Nucala benefits EGPA, but response varies by organ involvement
Review of 8 studies found more than half of patients achieved remission

Long-term treatment with Nucala (mepolizumab) is safe and effective in people with eosinophilic granulomatosis with polyangiitis (EGPA), the rarest type of ANCA-associated vasculitis (AAV), according to a meta-analysis of eight studies.
After nearly two years of treatment, more than half of EGPA patients achieved remission, meaning they had no signs of active disease. Daily doses of standard anti-inflammatory corticosteroids dropped significantly, with about 30% of patients being able to discontinue corticosteroids altogether. A similar proportion stopped other immunosuppressive medications.
Patients with heart or nerve involvement, however, experienced less reduction in corticosteroid use compared with those without these complications, “highlighting the need for combination strategies targeting complementary pathways,” researchers wrote.
The findings were published in the European Journal of Allergy and Clinical Immunology as a letter to the editor, titled “Efficacy and Safety of Mepolizumab 300 mg in Eosinophilic Granulomatosis With Polyangiitis: A Meta-Analysis of Eight Retrospective Studies.”
A need for safer, more targeted approaches
AAV refers to a group of conditions marked by inflammation of blood vessels of small and medium size, which can damage multiple organs.
In EGPA, the rarest AAV type, this inflammation is driven by eosinophils, a type of immune cell that accumulates in tissues and forms granulomas, or dense clusters of inflammatory cells. The disease mainly affects the lungs, nerves, and gastrointestinal system, but the heart or kidneys can be involved in some cases.

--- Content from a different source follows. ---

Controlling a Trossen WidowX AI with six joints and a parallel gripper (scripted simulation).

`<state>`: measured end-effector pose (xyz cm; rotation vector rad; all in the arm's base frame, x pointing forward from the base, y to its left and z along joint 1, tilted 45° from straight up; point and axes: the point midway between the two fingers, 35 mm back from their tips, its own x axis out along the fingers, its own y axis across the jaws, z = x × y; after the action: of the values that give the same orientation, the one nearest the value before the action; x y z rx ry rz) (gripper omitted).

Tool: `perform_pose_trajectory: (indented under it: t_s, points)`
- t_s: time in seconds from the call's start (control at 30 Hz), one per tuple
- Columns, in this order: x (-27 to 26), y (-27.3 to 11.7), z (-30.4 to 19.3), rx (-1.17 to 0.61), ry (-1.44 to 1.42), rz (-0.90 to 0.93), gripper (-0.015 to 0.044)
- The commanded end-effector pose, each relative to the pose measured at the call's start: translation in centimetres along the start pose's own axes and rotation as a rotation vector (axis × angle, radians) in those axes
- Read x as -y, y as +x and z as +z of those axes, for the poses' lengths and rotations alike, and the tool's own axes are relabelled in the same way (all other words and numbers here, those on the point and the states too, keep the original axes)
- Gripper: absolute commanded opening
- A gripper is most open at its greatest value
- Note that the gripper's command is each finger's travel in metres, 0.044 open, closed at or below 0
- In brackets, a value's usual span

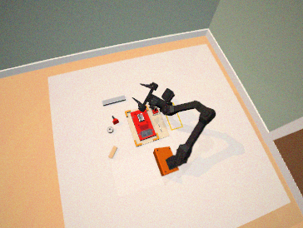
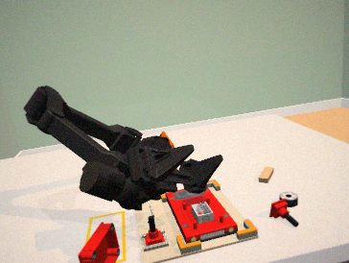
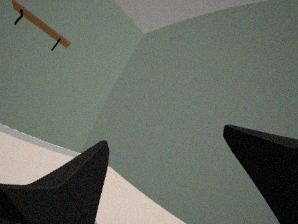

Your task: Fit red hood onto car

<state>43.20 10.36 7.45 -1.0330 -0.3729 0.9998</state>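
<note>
The chassis point(image 1: 146, 126) point(image 2: 178, 216) sits in the jig, a pale board point(image 1: 132, 131) with orange corner stops. The engine block point(image 1: 141, 117) point(image 2: 202, 211) stands on its deck, with short red pegs around it. The hood point(image 2: 98, 244) is a red shell at the lower left of the exterior view, tilted with its hollow side and corner bosses showing. I cannot make it out in the top view, where the arm covers that area. My gripper point(image 1: 136, 91) point(image 2: 207, 152) point(image 3: 168, 139) is open and empty, raised above the table and pointing away from the hood.
A yellow outline point(image 1: 176, 128) point(image 2: 106, 214) lies by the hood. A red part with a black stem point(image 2: 153, 236) stands beside the chassis. Farther off are another red part point(image 1: 116, 121) point(image 2: 279, 209), a ring point(image 1: 110, 130), a wooden block point(image 1: 112, 152) point(image 2: 266, 174) and a grey bar point(image 1: 114, 101).
</note>
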Motion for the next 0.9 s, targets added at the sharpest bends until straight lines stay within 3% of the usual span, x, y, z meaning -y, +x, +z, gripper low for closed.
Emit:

Standard treatment typically relies on long-term corticosteroids, either alone or combined with other immunosuppressive drugs. While often effective, prolonged corticosteroid use can cause serious side effects, highlighting the need for safer, more targeted approaches.
Nucala, marketed by GlaxoSmithKline (GSK), is approved as an add-on to standard treatment with corticosteroids for certain EGPA patients in the U.S., Canada, Japan, and European Union.

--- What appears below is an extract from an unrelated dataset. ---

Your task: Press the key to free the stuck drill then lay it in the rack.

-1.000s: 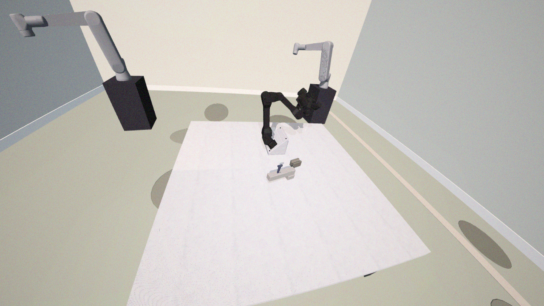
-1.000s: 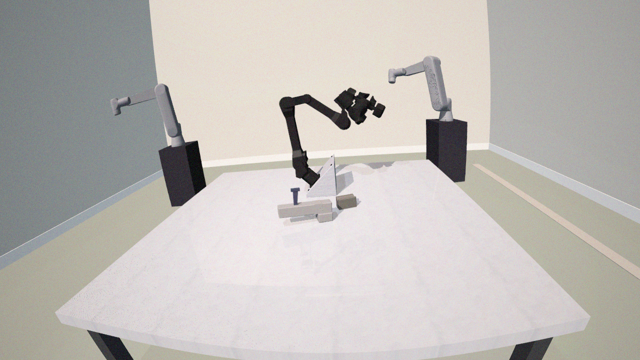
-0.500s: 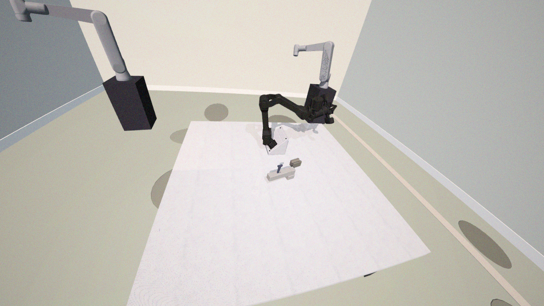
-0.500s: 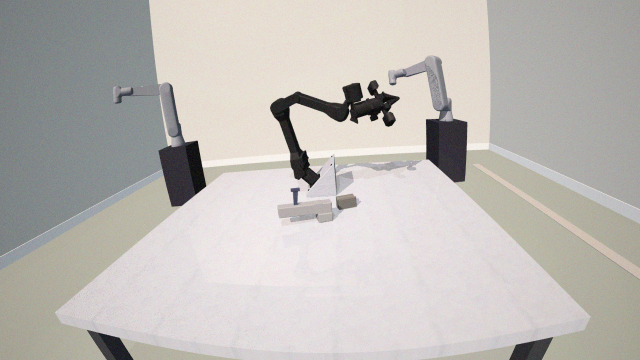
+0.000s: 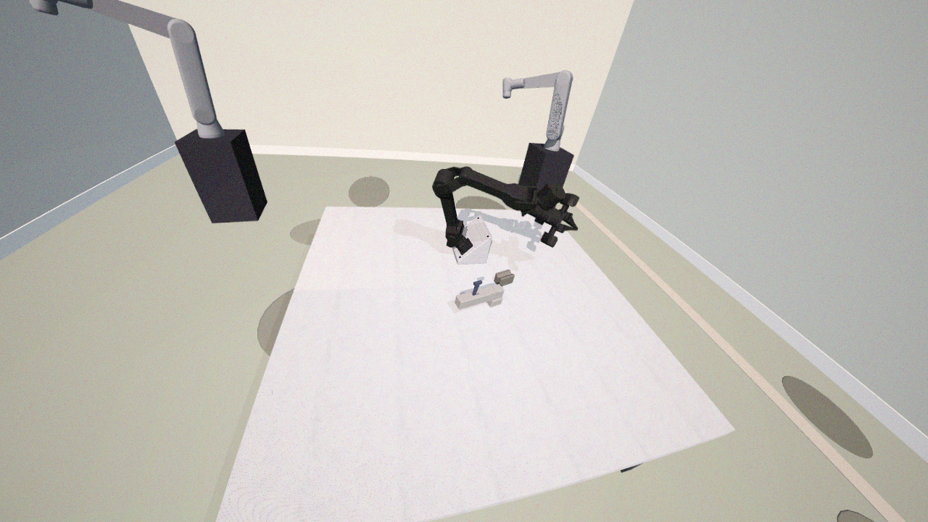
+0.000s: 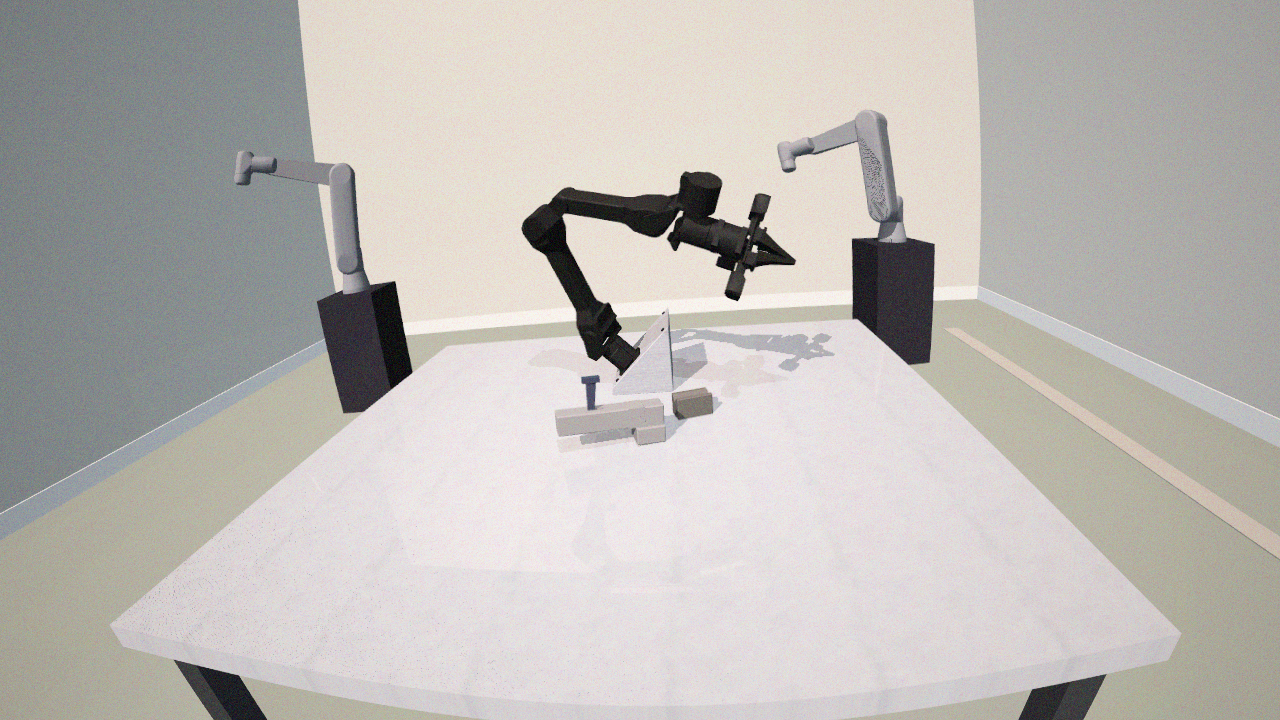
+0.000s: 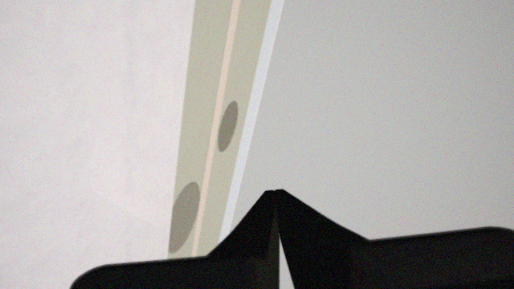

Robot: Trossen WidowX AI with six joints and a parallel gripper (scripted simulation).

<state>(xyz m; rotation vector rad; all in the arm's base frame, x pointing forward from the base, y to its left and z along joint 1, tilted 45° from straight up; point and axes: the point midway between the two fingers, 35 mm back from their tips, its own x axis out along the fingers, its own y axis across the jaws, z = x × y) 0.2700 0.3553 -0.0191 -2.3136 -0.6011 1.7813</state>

Administered via subcutaneous, or under-the-skin, injections, Nucala targets interleukin-5 (IL-5). This signaling protein promotes the growth, maturation, and survival of eosinophils. By lowering eosinophil levels, the therapy is expected to reduce inflammation and ease symptoms in people with EGPA.

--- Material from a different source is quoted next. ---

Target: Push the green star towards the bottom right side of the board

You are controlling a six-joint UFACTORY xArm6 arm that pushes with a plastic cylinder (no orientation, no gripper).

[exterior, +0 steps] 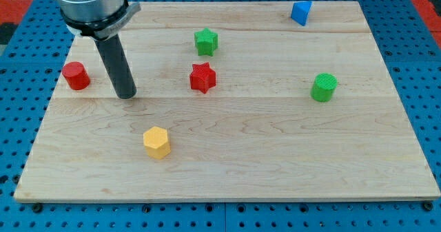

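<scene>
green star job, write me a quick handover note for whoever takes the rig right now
My tip is down on the board, at the view's left, between the red cylinder and the red star, touching neither.
The green star sits near the view's top centre, just above the red star and well clear of my tip.
Done: nothing that shows; the star is far from the bottom right.
Left: get my tip to the star's upper left, then push it toward the bottom right, skirting the red star.

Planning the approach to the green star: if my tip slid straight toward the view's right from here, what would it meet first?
Probably the red star, roughly level with my tip; the green star sits farther up.
</scene>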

Clinical trials and real-world studies have shown that long-term treatment can safely reduce disease activity and relapse rates, and prolong survival, while reducing corticosteroid use.
“However, therapeutic responses vary widely, underscoring the urgent need for predictive biomarkers to optimize patient selection and treatment strategies,” the researchers wrote.
Nucala More than 30% of patients on Nucala were able to halt corticosteroids
Now, a team of researchers in Italy systematically has reviewed studies published up to October 2024 reporting outcomes of EGPA patients treated with Nucala at the approved 300 mg monthly dose.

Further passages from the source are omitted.